→ Problem description
From the entries below, return exactly the lines beginning at the one that contains "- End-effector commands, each" and ending at the one that contains "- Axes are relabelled", both of them included, and only those lines.

Records from a collection:
---------------
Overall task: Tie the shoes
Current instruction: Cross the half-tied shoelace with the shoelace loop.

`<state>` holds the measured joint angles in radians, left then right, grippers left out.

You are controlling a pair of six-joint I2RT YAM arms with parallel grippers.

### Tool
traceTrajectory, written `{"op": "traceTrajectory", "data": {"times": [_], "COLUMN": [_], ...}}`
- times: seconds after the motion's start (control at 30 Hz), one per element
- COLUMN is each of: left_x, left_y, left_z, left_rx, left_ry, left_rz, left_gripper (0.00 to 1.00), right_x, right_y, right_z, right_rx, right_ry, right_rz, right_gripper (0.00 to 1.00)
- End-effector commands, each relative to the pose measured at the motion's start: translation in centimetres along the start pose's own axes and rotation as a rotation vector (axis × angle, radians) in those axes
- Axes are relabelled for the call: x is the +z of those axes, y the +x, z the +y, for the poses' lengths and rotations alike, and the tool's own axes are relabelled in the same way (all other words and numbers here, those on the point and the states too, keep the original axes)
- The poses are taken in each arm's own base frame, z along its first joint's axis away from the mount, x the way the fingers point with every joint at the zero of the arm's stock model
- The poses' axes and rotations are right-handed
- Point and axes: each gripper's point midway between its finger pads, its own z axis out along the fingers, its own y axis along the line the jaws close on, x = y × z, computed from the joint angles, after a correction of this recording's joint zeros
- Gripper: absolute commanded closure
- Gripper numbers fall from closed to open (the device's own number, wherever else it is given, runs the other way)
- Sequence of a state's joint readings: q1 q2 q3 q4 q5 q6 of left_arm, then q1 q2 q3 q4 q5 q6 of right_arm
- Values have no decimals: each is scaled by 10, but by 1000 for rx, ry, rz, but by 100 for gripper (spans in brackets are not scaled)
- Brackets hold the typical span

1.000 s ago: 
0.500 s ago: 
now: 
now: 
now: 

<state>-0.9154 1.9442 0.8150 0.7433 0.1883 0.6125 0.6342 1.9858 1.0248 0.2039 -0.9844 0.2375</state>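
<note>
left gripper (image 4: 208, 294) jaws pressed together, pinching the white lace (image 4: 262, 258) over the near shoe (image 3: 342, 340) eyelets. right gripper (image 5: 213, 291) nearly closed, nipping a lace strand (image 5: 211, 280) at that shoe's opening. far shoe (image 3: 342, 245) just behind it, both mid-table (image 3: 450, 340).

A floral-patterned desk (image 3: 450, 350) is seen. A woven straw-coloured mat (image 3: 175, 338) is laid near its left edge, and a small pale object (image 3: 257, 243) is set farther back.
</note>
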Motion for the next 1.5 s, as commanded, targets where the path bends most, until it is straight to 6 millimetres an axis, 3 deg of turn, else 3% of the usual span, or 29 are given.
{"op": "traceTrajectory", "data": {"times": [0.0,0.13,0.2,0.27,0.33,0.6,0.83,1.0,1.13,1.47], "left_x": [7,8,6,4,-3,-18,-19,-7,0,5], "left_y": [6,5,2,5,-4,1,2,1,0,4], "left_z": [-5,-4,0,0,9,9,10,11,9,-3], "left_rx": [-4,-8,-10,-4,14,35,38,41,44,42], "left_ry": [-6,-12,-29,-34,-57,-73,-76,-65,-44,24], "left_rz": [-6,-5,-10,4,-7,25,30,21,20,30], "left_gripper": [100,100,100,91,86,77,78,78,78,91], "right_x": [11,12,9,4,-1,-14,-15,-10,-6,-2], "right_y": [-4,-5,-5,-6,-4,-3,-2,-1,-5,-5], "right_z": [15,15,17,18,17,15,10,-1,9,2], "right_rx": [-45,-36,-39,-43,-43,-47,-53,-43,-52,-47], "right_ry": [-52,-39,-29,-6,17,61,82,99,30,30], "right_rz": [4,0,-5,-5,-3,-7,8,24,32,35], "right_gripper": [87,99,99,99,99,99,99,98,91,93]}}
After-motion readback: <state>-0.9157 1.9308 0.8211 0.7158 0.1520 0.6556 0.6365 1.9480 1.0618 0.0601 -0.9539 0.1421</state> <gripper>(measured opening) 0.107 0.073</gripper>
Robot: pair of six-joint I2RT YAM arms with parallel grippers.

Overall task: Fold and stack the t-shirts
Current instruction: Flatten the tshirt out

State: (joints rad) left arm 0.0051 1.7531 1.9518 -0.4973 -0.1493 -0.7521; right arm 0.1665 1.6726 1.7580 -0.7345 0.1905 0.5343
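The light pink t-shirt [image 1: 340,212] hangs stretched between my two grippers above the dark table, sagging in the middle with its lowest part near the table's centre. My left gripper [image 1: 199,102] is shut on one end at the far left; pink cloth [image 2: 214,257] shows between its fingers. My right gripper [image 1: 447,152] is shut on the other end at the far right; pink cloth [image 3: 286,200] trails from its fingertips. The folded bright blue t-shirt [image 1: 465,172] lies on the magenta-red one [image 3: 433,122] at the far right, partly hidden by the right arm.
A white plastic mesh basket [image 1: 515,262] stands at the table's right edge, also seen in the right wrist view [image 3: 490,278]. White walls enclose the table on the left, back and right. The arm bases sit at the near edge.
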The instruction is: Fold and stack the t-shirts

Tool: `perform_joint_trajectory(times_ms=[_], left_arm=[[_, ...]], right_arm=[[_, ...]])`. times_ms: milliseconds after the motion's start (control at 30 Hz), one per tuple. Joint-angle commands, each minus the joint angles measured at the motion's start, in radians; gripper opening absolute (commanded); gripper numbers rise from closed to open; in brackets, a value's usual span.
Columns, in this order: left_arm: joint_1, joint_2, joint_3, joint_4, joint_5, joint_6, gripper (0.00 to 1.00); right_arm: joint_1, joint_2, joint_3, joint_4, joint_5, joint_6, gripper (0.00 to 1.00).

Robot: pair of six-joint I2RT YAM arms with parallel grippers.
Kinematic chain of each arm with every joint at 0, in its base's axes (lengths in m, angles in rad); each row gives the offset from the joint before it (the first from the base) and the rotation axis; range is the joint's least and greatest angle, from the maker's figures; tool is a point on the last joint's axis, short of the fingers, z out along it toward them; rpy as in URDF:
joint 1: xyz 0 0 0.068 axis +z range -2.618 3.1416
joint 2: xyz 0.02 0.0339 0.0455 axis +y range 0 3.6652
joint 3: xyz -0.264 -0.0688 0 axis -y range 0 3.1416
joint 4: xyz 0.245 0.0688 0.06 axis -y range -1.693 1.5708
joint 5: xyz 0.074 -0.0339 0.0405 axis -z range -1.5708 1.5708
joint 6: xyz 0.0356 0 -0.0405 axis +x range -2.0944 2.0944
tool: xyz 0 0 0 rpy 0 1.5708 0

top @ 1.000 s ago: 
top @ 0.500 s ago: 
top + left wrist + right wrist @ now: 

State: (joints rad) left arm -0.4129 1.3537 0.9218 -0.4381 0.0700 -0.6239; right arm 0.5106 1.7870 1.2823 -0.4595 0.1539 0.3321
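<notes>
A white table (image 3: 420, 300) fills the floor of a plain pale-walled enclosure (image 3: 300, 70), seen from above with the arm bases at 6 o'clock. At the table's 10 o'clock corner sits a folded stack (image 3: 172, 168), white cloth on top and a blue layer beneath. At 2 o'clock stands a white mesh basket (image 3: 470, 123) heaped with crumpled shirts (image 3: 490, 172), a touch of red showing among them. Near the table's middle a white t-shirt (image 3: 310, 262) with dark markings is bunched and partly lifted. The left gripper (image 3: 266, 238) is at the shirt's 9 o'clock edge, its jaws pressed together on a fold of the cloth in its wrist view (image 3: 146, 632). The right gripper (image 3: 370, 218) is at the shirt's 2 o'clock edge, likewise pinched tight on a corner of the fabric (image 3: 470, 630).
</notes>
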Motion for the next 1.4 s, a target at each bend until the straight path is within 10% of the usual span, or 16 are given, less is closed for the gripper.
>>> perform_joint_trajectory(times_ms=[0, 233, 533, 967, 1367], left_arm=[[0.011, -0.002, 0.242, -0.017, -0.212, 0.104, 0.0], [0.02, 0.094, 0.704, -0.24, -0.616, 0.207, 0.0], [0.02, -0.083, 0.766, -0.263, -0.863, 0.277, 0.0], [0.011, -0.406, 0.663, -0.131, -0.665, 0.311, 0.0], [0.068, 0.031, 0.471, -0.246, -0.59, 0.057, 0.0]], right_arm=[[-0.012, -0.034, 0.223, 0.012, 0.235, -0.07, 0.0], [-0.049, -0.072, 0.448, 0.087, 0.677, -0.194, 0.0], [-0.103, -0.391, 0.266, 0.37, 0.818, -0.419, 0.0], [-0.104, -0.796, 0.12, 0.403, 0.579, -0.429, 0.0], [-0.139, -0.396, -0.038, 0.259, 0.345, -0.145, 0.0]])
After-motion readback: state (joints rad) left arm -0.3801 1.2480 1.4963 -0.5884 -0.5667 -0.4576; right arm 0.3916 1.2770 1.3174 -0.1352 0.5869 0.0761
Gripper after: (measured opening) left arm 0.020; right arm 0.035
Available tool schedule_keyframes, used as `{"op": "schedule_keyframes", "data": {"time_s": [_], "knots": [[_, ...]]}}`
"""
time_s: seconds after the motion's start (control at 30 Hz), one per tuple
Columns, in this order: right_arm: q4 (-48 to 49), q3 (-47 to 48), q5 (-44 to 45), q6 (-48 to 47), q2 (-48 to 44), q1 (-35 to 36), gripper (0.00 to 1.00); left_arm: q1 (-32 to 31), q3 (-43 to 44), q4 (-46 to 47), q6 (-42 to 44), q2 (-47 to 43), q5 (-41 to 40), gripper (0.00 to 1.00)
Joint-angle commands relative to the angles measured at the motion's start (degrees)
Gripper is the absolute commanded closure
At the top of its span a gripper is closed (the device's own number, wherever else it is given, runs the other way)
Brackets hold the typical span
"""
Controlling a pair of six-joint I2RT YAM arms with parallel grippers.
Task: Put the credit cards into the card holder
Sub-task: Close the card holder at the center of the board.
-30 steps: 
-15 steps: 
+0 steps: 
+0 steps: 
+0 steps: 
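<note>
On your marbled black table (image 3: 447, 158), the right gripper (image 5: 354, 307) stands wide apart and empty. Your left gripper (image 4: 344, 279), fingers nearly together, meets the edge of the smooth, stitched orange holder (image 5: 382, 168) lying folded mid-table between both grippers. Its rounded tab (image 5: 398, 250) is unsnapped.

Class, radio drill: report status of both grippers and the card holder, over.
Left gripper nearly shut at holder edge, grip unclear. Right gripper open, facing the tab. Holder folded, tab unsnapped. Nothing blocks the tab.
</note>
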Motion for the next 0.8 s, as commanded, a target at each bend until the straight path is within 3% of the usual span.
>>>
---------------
→ Answer for this exercise
- End-effector commands, each relative to the pose measured at the motion's start: translation in centimetres along the start pose's own axes and rotation as a rotation vector (axis × angle, radians) in those axes
- Axes are relabelled for the call: x is the +z of those axes, y the +x, z the +y, for the poses' lengths and rotations alike, and the tool's own axes are relabelled in the same way (all other words and numbers here, those on the point and the states too, keep the original axes)

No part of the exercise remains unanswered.